Schock’s district is heavily Republican, so Democrats don’t have much of a shot capturing the seat in 2016. He also had $3.3 million in his campaign war chest at the end of 2014. 

But Schock still could face a strong primary challenge from the right, depending how stories of his lavish spending play back home in Peoria, a city of 100,000 with deep blue-collar roots.

Already, attorney Mark Zalcman, a self-described "pro-union, Christian conservative" from Normal, Ill., said this week he’ll try to unseat Schock next year. His campaign slogan: “Because Washington needs the Gospel.”

“All the principles of fiscal conservatism come from the Bible,” Zalcman said in a phone interview. “The people here are extremely upset, they are fed up and they feel betrayed. A lot of people are struggling economically here.”

Ultimately, it may be “Downton Abbey” that does him in. A rather innocuous story in The Washington Post last month detailed how Schock had redecorated his office in the motif of the hit PBS drama about early 20th-century British aristocrats. Schock ultimately repaid taxpayers $40,000 for the renovations, but by then he had already been slammed by an avalanche of negative press.

“Perhaps Downton Abbey needs someone else to fill the role of an American playboy chasing a Crawley. He can go spend time on the real set instead of trying to dress up his office at our expense or that of his donors,” Erickson, the conservative blogger, wrote. 

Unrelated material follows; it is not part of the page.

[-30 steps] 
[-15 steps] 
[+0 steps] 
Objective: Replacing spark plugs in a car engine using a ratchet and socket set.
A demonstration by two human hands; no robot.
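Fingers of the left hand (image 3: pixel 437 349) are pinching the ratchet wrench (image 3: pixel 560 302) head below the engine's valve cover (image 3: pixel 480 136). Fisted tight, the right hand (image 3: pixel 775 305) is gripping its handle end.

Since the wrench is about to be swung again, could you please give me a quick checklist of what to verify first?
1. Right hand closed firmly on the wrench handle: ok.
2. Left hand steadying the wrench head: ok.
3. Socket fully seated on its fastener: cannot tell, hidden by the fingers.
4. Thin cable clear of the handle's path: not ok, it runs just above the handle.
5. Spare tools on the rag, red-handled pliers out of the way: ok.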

The other allegations of questionable spending and sloppy bookkeeping are too numerous to mention, but here are a few highlights:

  • New York trip: Last September, taxpayers were billed $10,000 for 10 Schock staffers to attend an “official” event in New York, though the Chicago Sun-Times reported that most of them had few duties during their stay at the Palace Hotel. Schock’s political director, Karen Haney, also attended the weekend trip; her tab was picked up by Schock’s political action committee, GOP Generation Y. Schock defended the trip, saying it was tied to Indian Prime Minister Narendra Modi’s visit to the U.S.
  • Chicago Bears game: Schock used taxpayer dollars to charter a private plane from Peoria to Chicago to attend the Bears-Vikings game on Nov. 16, the Sun-Times reported. Schock has since wrote a check reimbursing taxpayers for the flight.
  • Katy Perry concert: Records from Schock’s politcal action committee show a nearly $2,000 expense for the online ticket service StubHub last summer. The congressman had invited his interns to a Katy Perry concert in June at the Verizon Center in D.C., the AP reported. While it's not illegal, the appearance of using donor contributions for pop concerts doesn't look good.

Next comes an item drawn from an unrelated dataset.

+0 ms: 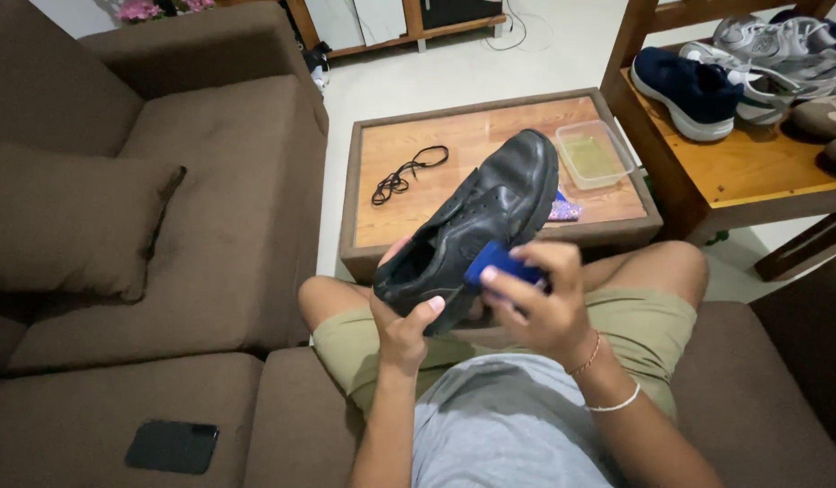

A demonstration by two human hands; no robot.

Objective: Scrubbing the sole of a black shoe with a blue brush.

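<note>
Black leather shoe [476,221] up in the air over the person's lap, toe pointing away toward the low wooden table [436,145], its opening turned toward the person. The left hand [401,327] is clamped around the heel end from below, thumb pressed on the side of the shoe. The right hand [537,298] is closed around a blue sponge [501,265], fingers curled over it, and the sponge sits right against the shoe's side near the opening. Two bracelets circle the right wrist.

On the table behind the shoe, a black shoelace [407,173] lies in a loose tangle, well apart from a clear plastic tub [595,154] at the far right corner. A small purple packet [563,209] peeks out beside the shoe's toe. To the right, a wooden rack [734,167] carries a navy sneaker [689,90] and grey trainers [779,50]. The brown sofa [210,217] runs along the left, with a dark phone [172,446] lying flat on its seat.
</note>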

At a news conference last week, Schock conceded all the trips and flashy photos “create the misimpression of being out of touch” with his constituents. 

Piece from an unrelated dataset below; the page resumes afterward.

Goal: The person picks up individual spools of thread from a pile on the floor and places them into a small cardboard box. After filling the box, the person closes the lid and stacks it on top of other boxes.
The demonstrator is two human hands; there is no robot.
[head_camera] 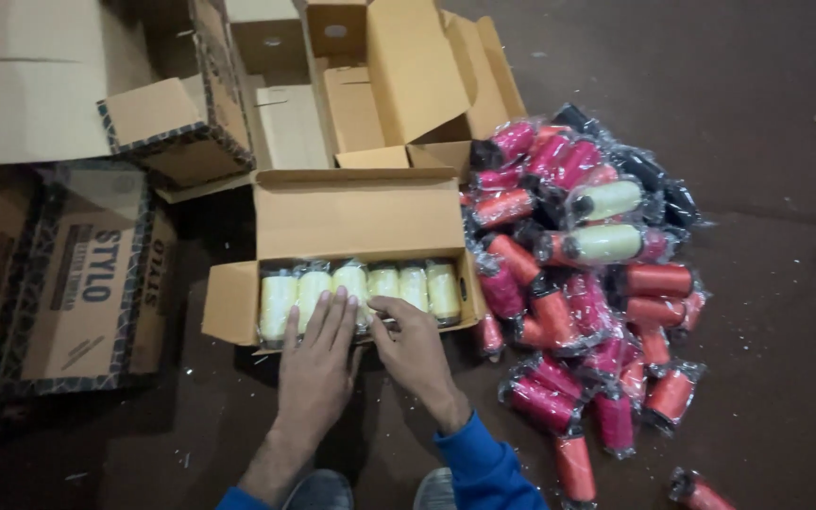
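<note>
Hands flat, we are pressing the wrapped cream thread spools evenly into the small carton, left hand and right hand open, gripping nothing.

A packing floor: stacked cartons, wrapped thread spools heaped on bare concrete.

Open carton at centre on the floor, lid flap standing behind; inside it, a row of wrapped spools lying side by side. Left hand flat on the row's left half; right hand just beside it, fingertips on the spools at the carton's front edge. Heap of wrapped spools on the floor to the right, touching the carton. Empty opened cartons behind. Flattened cartons to the left.
</note>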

But other than that, the new, less flashy Shock says he’s not answering many other questions.

“I take the law and my compliance very seriously. And based on the team of professionals I have hired to review my office's processes and procedures, including the former head of the Federal Election Commission ... I am not going to comment further until that review is complete," Schock told a CNN reporter who had tracked him down at an event in Peoria.

"In the meantime, I am focusing on doing what I do best, which is focusing on delivering for the people of the 18th District."